Pero el presente es un tictac que mata. El premio nobel Angus Deaton las llama “muertes por desesperación”. En marzo, en pleno confinamiento, presentó su libro, coescrito con Anne Case, Deaths of Despair and the Future of Capitalism (Muertes por desesperación y el futuro del capitalismo). El nombre es tan incómodo como un vial mal puesto en una vena. En 2018 unos 158.000 estadounidenses blancos no hispanos (entre 40 y 45 años, e incluso más jóvenes) fallecieron. Cerca de 100.000 más de los que cabría esperar. ¿El motivo? Suicidio, opiáceos y enfermedades asociadas al alcoholismo. De aquí procede el adjetivo desesperación.
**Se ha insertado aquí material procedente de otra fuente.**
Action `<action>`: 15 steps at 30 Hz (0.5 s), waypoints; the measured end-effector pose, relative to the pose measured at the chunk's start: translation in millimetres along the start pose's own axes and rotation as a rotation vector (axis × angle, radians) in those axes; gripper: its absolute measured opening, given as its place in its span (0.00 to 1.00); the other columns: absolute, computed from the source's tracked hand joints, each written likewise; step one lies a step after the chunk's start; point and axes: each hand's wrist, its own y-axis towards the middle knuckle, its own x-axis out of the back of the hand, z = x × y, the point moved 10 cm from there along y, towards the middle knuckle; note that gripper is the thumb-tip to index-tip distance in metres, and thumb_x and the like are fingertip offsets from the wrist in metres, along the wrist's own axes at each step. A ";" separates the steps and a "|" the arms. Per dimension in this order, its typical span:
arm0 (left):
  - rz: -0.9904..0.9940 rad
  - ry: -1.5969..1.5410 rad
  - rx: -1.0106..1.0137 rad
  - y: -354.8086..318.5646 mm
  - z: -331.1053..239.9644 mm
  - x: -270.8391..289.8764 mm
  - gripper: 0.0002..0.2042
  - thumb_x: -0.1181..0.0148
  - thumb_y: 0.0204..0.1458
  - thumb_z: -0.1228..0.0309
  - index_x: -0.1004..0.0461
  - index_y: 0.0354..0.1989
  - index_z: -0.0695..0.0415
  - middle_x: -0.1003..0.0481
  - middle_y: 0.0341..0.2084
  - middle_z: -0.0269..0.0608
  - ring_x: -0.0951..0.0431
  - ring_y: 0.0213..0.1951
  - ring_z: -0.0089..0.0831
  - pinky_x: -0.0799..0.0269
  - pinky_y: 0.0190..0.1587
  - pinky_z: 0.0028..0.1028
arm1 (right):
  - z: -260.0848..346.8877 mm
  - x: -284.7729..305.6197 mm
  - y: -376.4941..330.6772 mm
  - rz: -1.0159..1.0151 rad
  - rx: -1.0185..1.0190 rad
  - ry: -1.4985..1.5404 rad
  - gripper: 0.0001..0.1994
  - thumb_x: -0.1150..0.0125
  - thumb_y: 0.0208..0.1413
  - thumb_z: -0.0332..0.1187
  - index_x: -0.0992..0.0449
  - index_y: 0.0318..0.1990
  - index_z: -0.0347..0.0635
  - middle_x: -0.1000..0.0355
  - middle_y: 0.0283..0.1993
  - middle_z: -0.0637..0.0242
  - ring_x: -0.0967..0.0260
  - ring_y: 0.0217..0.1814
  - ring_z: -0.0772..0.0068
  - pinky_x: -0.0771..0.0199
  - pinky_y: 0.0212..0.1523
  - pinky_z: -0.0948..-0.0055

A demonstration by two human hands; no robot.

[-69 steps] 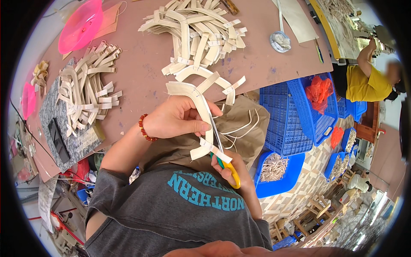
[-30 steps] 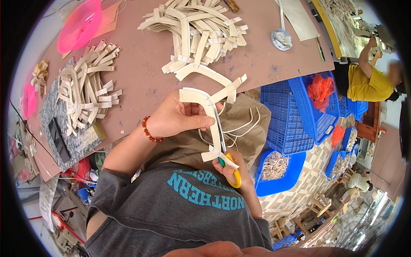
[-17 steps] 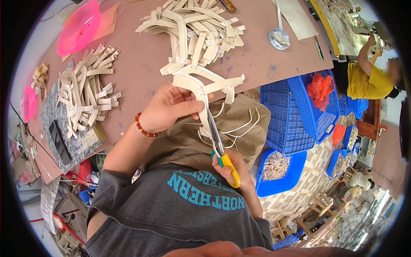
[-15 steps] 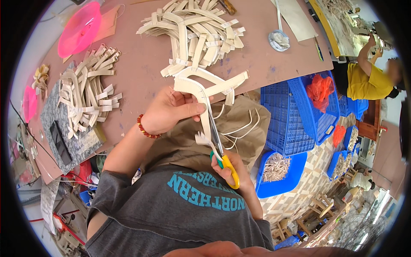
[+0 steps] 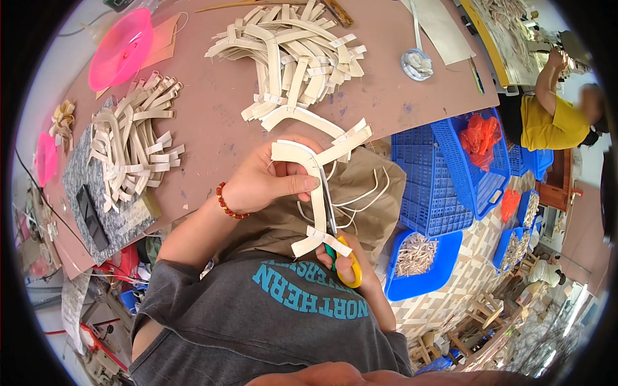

El coronavirus y la desigualdad médica en Estados Unidos presagian números futuros aún más terribles. “La historia es sencilla, algunas grandes farmacéuticas infames empezaron a producir opiáceos para todos nosotros”, narra Angus Deaton. “Pero en realidad Purdue [fabricante de opiáceos declarado en bancarrota] y otras compañías fueron a lugares donde ya existía mucha desesperación. Estaban buscando desesperación. Poblaciones en las que pudieran acosar a los médicos para que prescribieran estas drogas”, critica en Boston Review. Quizá la única forma de entender una industria que ha dado tanto y ha quitado tanto al hombre es recurrir al poema Mayo de Kirmen Uribe. “Ven y hablaremos de las cosas de siempre, / Del valor que tiene ser amable, / De la necesidad de arreglárselas con las dudas, / De cómo llenar los huecos que llevamos dentro”. Eso es lo que la sociedad espera del sector farmacéutico ahora mismo.